**TASK REQUIREMENTS:**
Take nothing but the lines from the one with "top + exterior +" through the one with "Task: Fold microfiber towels" in the entries below, both ends kept, and return them exactly with pictures left out.

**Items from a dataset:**
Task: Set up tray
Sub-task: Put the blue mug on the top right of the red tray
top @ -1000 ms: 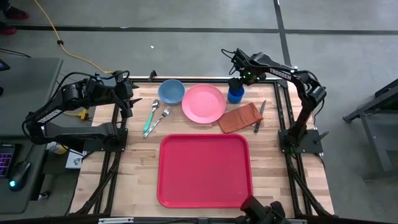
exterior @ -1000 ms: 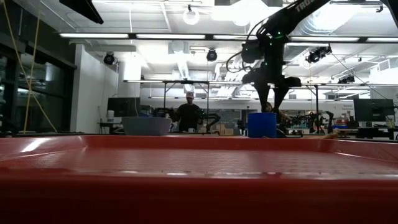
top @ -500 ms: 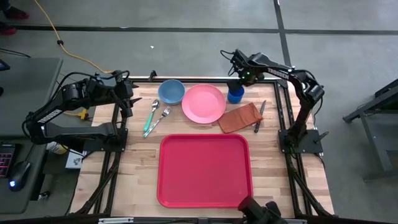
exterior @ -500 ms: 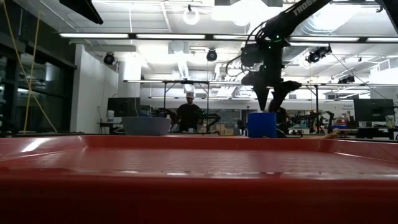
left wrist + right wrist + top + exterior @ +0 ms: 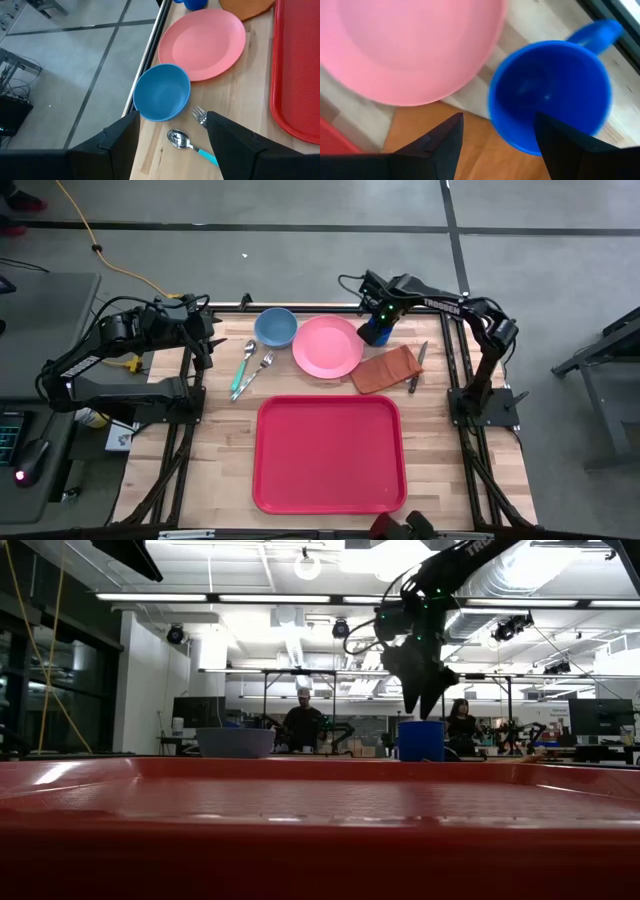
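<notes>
Right gripper (image 5: 374, 315) poised over the far right part of the wooden slatted worktop (image 5: 225, 435), fingers spread wide and empty, just above the deep blue plastic mug with a side handle (image 5: 377, 332); in the right wrist view the mug's mouth (image 5: 551, 95) sits between the two dark fingers, offset toward one of them. Step in hand looks like a pick of the mug, to go onto the tray. To do it well: centre over the wall or across the body before dropping, keep the handle clear of the fingers, descend straight, and avoid nudging the round pink plastic plate (image 5: 327, 346) that lies just beside the mug. A rim grip on one wall may tilt the mug on lift; spanning the body should be steadier if the spread allows. Mug interior appears empty. Near the mug, on the side toward the tray, a folded orange-brown cloth napkin (image 5: 386, 369), with a dark-handled knife (image 5: 417, 367) beside it. Plate bare. Beyond it a light blue round plastic bowl (image 5: 275, 327), nothing visible inside. A metal spoon with teal handle (image 5: 243, 368) and a metal fork (image 5: 259, 369) lie on the wood near the bowl. The large flat red plastic rectangular tray (image 5: 330, 452) sits at the near centre of the worktop, holding nothing. Left gripper (image 5: 170, 137) waits at the worktop's left edge, fingers wide, empty.
</notes>
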Action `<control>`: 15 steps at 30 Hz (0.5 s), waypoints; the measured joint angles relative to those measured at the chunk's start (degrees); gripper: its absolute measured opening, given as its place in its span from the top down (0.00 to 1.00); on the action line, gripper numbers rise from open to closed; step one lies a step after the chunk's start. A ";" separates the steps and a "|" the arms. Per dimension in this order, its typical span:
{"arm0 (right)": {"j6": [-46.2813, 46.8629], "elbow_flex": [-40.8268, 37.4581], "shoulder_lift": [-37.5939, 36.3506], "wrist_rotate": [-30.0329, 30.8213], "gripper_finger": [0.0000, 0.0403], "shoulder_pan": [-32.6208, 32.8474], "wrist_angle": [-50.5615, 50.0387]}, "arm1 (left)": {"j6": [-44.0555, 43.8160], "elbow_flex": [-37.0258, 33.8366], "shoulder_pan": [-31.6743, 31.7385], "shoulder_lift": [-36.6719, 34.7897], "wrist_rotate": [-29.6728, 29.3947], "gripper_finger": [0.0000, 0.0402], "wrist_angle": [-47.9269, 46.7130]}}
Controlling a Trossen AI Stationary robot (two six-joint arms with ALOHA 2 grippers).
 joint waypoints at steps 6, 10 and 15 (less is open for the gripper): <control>-1.82 0.00 0.00 5.11 0.45 2.71 1.36 | -0.01 0.00 0.00 0.00 0.00 0.35 0.00; -1.32 0.00 0.16 7.36 0.45 2.81 1.66 | -0.02 0.00 0.00 0.00 0.01 0.35 0.00; -0.90 0.00 2.75 6.59 0.45 2.86 1.10 | -0.02 0.00 0.00 0.00 0.02 0.35 0.00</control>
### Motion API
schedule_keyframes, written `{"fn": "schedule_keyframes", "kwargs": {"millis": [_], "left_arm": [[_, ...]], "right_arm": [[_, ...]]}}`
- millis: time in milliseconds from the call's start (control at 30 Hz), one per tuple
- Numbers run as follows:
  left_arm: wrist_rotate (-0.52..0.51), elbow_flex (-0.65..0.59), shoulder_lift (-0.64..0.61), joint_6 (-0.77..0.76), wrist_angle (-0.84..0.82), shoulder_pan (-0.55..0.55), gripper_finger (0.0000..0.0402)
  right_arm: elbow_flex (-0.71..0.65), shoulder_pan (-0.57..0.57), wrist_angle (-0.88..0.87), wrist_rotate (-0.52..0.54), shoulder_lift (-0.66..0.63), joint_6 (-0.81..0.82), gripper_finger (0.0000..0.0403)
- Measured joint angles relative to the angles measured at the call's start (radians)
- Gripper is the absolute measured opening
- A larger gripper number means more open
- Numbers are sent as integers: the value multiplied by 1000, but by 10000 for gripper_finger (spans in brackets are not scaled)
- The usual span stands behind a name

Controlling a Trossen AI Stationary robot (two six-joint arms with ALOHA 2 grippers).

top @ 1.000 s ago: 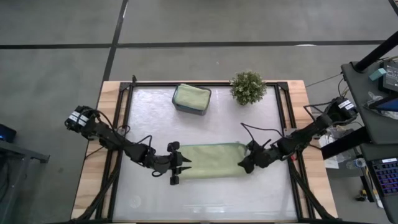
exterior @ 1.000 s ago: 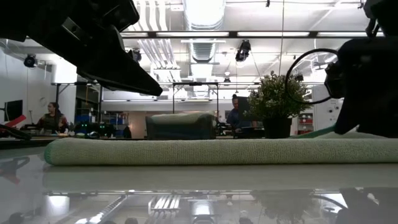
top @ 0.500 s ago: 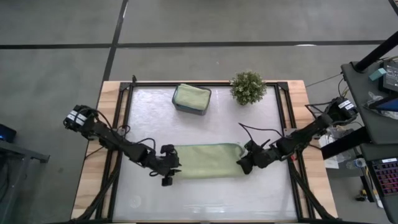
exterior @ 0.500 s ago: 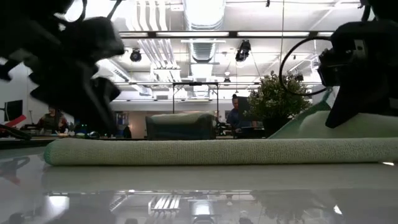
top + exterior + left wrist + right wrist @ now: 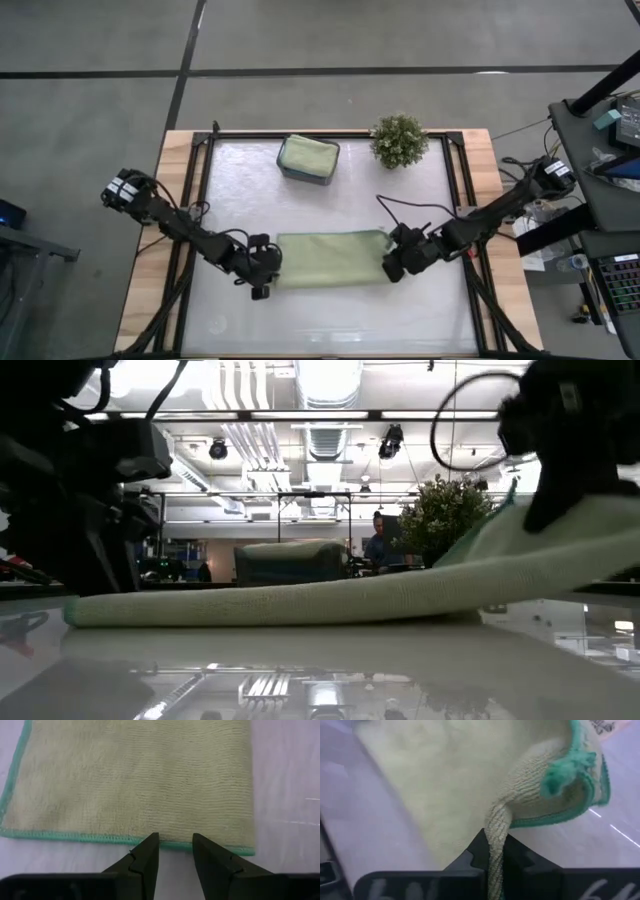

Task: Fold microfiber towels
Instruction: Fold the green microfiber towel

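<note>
A light sage green microfiber towel (image 5: pixel 330 258), folded into a long strip with a teal hem, lies across the table's near middle. My right gripper (image 5: pixel 392 264) is shut on its right end, which is raised off the table (image 5: pixel 540 545). The towel's left end (image 5: pixel 100 610) rests on the table. My left gripper (image 5: pixel 175 842) stands open at this left end, its fingertips just outside the hemmed edge (image 5: pixel 75 836). A second folded green towel (image 5: pixel 308 155) sits in a dark tray. My right gripper pinches a bunched fold of the towel's right end (image 5: pixel 495 822) between its two fingers, several layers together. The hemmed corner (image 5: pixel 570 775) curls loose beyond the fingers. That end hangs lifted and the strip slopes down to the table on the left. My left gripper: I cannot tell whether its tips touch the hem.
The dark grey tray (image 5: pixel 330 176) stands at the far middle, and a bushy potted plant (image 5: pixel 399 140) to its right. A black frame (image 5: pixel 455 180) runs along the table's sides. People sit in the room beyond (image 5: pixel 380 545).
My right gripper has shut on the towel's right end and raised it; that end now slopes up while the left end stays flat. My left gripper has moved toward the table's left edge, from over the towel to just outside its left hem, and come down.
</note>
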Motion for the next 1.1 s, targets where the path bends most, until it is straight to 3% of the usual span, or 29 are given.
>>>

**ANSWER TO THE PROBLEM:**
top + exterior + left wrist + right wrist @ now: 

Task: Fold microfiber towels

Now the answer is complete.